Para ser buenos cuidadores debemos partir siempre de nuestro amor propio y nuestras ganas de superarnos, de no perder las ilusiones y la curiosidad por seguir creciendo como personas completas –más allá de reconocernos como meros cuidadores. Así, lo que trasmitimos a nuestros hijos o familiares serán emociones equilibradas, sanas y positivas, que beneficien su calidad de vida. La base de todo ese bagaje de aprendizaje que inculcamos a nuestros familiares enfermos, tal como señala la neuroeducación, ha de centrarse en las emociones positivas de confianza en el porvenir, ya que serán el motor que los mueva a tener interés por salir adelante y nunca saberse dis-capaces. En suma, una mujer cuidadora es la que ayuda amorosamente a convertirse en —o seguir siendo— seres independientes, únicos y capaces.
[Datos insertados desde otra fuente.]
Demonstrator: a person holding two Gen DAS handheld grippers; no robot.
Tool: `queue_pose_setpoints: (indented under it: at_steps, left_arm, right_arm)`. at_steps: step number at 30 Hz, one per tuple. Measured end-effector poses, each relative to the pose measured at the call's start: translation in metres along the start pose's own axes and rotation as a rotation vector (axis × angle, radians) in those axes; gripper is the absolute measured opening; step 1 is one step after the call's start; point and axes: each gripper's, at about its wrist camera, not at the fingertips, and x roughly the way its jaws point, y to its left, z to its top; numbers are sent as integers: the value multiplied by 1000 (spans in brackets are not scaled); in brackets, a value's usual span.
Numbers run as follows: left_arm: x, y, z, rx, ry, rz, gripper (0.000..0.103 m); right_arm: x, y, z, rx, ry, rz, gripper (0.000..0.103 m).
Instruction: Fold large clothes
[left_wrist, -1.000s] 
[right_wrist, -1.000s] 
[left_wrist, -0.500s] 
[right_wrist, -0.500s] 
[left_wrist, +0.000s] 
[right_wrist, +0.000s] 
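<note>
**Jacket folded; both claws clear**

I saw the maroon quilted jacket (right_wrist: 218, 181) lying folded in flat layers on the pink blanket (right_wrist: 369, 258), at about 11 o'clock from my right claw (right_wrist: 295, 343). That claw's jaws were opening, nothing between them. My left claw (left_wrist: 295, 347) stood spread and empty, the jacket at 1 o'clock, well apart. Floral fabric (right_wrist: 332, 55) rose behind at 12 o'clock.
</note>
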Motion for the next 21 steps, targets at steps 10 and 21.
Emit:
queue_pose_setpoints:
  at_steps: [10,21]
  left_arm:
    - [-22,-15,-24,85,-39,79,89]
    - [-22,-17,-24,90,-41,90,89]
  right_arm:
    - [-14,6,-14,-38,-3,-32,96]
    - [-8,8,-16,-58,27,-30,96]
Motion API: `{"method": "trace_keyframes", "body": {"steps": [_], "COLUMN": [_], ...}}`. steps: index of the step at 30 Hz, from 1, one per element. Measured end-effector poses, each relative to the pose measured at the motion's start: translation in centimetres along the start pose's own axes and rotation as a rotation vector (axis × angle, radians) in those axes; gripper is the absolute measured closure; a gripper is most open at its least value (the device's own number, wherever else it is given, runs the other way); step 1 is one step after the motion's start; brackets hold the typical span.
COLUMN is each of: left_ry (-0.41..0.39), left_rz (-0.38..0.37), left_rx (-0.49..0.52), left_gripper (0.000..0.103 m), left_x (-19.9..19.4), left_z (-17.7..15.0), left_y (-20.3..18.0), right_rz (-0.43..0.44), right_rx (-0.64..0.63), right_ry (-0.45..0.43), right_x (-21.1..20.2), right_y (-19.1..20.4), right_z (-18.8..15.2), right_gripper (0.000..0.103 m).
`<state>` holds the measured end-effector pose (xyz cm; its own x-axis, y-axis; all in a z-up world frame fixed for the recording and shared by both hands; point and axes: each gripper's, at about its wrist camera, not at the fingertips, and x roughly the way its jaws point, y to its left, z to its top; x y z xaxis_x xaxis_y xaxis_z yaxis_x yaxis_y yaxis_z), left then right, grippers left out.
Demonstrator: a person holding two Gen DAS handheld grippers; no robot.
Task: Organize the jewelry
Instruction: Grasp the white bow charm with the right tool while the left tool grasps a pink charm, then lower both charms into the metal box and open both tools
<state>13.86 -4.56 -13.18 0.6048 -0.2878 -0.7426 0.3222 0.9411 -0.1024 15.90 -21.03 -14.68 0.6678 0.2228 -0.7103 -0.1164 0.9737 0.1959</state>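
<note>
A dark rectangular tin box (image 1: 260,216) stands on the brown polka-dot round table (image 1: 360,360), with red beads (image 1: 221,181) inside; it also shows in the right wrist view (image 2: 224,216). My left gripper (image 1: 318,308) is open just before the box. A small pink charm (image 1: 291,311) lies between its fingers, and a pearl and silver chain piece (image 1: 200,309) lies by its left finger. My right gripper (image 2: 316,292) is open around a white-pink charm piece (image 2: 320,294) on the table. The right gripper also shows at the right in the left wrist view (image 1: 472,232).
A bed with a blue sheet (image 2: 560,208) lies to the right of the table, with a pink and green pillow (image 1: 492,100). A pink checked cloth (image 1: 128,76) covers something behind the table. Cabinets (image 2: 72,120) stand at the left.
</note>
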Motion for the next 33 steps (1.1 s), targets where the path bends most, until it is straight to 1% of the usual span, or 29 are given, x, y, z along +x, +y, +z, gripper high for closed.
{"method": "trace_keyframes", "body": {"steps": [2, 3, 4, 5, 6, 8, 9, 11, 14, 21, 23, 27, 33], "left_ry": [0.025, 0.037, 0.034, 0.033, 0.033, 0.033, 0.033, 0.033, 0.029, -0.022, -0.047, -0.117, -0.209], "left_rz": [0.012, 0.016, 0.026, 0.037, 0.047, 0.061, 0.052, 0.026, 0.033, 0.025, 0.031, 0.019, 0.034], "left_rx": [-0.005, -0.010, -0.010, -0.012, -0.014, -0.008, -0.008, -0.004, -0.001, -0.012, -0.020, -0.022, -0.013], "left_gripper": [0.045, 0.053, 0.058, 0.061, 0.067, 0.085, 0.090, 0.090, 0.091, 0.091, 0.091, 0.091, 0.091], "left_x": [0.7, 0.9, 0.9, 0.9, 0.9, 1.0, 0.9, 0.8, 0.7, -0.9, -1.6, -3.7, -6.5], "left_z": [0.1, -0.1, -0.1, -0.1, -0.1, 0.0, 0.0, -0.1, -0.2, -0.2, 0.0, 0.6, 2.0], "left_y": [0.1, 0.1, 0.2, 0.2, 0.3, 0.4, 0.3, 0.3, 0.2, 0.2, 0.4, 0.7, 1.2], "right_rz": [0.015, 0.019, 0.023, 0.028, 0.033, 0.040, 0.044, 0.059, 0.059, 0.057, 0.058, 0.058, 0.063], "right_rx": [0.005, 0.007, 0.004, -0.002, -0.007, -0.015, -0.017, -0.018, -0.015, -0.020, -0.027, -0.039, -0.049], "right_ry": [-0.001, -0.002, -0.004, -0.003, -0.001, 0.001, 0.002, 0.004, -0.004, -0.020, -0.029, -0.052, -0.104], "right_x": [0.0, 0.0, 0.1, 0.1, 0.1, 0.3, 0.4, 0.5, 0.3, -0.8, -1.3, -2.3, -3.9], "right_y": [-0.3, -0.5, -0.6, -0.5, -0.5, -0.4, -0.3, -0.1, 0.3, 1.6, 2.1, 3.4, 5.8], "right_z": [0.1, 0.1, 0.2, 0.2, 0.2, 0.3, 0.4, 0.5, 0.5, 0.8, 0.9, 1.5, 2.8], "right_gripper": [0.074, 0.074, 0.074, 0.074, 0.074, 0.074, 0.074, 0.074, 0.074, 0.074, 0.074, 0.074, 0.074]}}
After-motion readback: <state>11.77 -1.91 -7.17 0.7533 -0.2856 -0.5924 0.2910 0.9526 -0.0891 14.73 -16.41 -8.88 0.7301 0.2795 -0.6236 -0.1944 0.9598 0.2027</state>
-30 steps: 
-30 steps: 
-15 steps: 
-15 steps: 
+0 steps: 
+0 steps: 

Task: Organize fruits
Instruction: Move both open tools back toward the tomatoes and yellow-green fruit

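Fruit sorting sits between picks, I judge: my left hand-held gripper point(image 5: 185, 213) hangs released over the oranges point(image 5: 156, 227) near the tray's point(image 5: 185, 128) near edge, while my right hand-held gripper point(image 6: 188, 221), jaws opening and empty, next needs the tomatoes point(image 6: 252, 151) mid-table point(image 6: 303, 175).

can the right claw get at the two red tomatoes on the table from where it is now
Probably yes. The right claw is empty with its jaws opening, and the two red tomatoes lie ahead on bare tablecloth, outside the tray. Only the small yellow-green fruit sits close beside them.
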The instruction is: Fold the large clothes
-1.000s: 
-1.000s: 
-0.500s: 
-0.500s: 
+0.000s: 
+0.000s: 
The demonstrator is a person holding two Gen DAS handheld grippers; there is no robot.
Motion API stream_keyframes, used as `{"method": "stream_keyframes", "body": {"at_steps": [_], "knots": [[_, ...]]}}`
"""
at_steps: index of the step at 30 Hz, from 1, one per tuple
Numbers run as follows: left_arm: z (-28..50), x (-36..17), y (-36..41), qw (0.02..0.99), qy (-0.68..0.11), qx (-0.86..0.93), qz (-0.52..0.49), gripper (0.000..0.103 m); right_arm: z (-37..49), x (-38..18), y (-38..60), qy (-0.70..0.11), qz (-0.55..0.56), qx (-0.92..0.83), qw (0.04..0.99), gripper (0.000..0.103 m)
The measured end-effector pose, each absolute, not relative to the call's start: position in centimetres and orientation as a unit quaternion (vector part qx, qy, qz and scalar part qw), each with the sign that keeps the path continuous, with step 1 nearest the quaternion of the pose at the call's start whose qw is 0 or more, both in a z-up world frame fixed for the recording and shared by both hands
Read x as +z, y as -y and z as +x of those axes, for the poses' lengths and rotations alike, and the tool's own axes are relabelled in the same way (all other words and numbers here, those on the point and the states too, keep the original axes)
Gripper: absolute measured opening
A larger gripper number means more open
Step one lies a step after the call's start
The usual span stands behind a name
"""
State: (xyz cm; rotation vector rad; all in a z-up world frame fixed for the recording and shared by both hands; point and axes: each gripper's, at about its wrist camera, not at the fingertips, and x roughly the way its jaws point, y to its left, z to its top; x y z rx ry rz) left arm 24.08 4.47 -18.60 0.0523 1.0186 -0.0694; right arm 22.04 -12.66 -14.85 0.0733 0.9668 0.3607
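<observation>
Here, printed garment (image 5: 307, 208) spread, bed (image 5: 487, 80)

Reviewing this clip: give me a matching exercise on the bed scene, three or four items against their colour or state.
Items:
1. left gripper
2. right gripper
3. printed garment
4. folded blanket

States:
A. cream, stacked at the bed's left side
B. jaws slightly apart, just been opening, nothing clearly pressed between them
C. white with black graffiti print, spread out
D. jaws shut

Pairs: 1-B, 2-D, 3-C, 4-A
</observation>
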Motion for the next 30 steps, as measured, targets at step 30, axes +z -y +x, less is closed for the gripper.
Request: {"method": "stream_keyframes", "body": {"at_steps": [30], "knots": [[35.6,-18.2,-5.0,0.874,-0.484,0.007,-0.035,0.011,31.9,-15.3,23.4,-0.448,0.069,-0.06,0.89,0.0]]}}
Sabrina y su hermano Diego

 

Y este es, en líneas generales, el mensaje que quiero inyectar en mi blog personal como cuidadora versada —«¡Buenos días, Alzheimer!»: no te abandones, cuidador o cuidadora, cuida de ti, fortalece tu autoestima, aprecia el momento presente, fomenta la gratitud y hazte consciente de todas las lecciones positivas que extraes de esta labor doméstica, las cuales te empoderan y te hacen una persona de gran valía social.